The gates of mercy shall be all shut up, And the flesh'd soldier, rough and hard of heart, In liberty of bloody hand shall range, With conscience wide as hell.
HENRY V The surprised and affrighted garrison of the Castle of Schonwaldt had, nevertheless, for some time made good the defence of the place against the assailants, but the immense crowds which, issuing from the city of Liege, thronged to the assault like bees, distracted their attention, and abated their courage.
There was also disaffection at least, if not treachery, among the defenders, for some called out to surrender, and others, deserting their posts, tried to escape from the castle.

Many threw themselves from the walls into the moat, and such as escaped drowning, flung aside their distinguishing badges, and saved themselves by mingling among the motley crowd of assailants.

Some few, indeed, from attachment to the Bishop's person, drew around him, and continued to defend the great keep, to which he had fled, and others, doubtful of receiving quarter, or from an impulse of desperate courage, held out other detached bulwarks and towers of the extensive building.

But the assailants had got possession of the courts and lower parts of the edifice, and were busy pursuing the vanquished, and searching for spoil, while one individual, as if he sought for that death from which all others were flying, endeavoured to force his way into the scene of tumult and horror, under apprehensions still more horrible to his imagination than the realities around were to his sight and senses.

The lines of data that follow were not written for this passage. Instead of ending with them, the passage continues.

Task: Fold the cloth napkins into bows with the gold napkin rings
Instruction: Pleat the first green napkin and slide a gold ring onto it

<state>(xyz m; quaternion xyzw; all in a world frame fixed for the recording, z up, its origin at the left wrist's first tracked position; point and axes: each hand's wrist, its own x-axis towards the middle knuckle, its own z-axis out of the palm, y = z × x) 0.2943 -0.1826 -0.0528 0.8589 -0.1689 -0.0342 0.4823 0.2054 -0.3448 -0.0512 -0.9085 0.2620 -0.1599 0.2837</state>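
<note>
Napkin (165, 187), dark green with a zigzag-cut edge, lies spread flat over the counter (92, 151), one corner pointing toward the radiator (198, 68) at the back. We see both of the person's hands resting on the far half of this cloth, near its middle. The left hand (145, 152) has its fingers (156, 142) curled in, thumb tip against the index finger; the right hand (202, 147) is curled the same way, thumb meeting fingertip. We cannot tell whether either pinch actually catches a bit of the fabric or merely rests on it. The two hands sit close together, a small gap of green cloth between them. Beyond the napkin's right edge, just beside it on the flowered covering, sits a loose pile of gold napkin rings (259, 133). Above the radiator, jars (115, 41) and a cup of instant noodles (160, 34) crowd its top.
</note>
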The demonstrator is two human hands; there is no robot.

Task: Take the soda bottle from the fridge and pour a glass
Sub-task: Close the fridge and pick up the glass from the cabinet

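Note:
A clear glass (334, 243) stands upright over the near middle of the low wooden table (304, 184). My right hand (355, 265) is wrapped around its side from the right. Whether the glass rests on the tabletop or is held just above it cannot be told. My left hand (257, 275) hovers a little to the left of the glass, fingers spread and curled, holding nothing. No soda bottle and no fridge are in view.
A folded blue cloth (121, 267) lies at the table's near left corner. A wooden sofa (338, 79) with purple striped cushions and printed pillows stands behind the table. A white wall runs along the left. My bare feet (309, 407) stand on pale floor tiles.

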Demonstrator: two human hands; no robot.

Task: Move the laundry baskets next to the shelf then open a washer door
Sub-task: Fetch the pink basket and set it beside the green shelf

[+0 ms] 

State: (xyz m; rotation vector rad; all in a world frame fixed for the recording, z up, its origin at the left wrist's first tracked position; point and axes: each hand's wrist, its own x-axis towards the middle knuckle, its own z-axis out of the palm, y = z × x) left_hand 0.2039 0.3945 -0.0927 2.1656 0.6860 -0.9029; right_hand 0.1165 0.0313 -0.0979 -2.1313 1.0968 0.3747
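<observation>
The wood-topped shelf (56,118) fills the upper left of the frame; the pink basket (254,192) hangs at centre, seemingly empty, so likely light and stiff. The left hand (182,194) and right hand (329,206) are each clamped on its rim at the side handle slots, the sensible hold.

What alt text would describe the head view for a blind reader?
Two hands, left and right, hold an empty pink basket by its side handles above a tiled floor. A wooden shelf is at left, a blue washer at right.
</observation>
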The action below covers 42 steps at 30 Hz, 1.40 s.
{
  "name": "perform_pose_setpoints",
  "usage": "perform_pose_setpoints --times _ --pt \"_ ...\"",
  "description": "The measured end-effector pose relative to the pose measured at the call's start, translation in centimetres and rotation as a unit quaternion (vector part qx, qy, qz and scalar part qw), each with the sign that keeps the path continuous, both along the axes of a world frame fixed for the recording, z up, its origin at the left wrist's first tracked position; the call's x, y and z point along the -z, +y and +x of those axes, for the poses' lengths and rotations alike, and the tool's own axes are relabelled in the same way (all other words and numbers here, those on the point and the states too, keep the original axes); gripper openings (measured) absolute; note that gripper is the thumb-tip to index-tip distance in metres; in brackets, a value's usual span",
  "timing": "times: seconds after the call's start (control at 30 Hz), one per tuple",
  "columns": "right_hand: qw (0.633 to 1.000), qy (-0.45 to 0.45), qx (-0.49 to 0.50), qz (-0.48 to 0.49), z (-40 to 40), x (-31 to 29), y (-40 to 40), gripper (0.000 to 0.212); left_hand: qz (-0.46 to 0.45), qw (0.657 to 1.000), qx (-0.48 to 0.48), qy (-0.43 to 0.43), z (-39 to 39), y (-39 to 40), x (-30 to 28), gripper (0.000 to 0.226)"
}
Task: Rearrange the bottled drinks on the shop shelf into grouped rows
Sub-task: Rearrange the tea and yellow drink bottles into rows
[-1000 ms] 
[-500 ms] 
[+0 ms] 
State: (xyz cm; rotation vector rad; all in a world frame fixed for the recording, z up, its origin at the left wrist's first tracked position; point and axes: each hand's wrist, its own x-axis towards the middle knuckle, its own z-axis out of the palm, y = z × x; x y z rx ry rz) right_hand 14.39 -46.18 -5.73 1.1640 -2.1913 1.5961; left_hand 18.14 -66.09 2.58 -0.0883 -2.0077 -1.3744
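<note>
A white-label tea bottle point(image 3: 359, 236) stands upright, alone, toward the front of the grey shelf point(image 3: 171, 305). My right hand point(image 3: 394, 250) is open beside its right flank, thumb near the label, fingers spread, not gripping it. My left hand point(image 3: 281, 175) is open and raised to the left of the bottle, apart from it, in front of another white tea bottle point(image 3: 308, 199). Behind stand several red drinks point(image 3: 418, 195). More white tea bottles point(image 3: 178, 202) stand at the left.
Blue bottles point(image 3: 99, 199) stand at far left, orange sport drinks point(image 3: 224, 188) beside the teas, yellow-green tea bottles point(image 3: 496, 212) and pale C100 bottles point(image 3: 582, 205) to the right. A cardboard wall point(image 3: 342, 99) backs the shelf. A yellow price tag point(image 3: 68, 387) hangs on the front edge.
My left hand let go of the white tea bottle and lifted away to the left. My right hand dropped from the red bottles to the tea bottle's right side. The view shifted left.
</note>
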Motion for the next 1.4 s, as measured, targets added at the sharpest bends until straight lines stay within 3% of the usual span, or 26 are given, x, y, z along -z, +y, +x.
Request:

Whoever had seen Quentin Durward that fatal night, not knowing the meaning of his conduct, had accounted him a raging madman, whoever had appreciated his motives, had ranked him nothing beneath a hero of romance.
Approaching Schonwaldt on the same side from which he had left it, the youth met several fugitives making for the wood, who naturally avoided him as an enemy, because he came in an opposite direction from that which they had adopted.